[[ Data in this exercise, beginning ]]
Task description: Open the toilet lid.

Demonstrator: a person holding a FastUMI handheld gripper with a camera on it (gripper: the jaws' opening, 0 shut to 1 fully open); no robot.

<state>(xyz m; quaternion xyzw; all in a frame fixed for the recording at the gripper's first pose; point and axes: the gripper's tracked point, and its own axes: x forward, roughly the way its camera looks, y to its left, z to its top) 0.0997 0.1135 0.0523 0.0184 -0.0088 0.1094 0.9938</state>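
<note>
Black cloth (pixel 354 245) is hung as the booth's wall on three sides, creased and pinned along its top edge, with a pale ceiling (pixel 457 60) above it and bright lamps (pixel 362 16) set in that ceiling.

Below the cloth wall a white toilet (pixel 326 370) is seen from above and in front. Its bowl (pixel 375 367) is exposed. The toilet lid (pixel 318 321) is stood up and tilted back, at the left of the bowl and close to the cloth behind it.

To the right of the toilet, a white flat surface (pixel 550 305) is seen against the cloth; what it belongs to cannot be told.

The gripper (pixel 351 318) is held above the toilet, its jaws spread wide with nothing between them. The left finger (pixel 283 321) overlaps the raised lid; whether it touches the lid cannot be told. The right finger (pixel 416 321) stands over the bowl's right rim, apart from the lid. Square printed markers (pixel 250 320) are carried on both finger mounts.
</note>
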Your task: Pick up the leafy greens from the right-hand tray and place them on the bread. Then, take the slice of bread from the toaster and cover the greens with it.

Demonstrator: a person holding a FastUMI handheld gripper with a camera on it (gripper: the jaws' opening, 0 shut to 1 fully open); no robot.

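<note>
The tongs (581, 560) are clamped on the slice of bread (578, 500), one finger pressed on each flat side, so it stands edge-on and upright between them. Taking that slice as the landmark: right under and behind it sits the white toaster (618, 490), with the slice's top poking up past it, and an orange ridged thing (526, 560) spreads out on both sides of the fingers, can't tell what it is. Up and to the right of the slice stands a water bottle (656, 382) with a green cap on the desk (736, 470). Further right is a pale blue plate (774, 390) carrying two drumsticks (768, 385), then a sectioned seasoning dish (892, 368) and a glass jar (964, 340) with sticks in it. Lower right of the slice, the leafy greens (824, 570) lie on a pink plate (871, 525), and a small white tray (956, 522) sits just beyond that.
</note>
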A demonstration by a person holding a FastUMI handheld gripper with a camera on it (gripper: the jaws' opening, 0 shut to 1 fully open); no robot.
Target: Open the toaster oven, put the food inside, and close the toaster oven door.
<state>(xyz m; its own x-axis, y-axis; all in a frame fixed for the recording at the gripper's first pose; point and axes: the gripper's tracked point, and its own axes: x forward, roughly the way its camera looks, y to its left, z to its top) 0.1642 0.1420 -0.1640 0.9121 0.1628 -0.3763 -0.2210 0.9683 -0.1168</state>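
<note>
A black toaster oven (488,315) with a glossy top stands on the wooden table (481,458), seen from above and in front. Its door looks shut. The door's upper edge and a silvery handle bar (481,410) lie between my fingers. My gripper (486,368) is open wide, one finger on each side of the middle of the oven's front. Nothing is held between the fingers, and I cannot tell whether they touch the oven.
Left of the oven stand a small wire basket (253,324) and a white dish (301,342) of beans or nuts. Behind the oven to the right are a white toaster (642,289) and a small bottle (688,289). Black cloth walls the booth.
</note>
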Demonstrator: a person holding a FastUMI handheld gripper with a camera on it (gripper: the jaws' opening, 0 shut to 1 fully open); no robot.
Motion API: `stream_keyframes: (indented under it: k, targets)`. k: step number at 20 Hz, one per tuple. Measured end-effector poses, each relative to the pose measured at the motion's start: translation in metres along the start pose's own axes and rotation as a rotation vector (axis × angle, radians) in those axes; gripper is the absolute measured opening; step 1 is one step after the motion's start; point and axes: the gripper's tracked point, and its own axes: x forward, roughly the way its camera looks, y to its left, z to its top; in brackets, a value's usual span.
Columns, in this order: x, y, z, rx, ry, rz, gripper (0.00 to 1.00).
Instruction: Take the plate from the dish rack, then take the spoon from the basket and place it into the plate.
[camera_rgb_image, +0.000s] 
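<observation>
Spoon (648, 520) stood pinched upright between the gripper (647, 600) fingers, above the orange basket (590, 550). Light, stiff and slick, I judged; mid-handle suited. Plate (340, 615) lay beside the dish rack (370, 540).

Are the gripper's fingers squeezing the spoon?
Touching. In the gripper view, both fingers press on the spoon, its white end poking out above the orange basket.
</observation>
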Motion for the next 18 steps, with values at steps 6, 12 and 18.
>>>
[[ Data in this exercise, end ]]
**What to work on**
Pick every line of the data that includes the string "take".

**Answer box**
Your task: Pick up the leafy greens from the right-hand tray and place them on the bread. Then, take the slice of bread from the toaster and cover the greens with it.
Instruction: Take the plate from the dish rack, then take the spoon from the basket and place it into the plate.

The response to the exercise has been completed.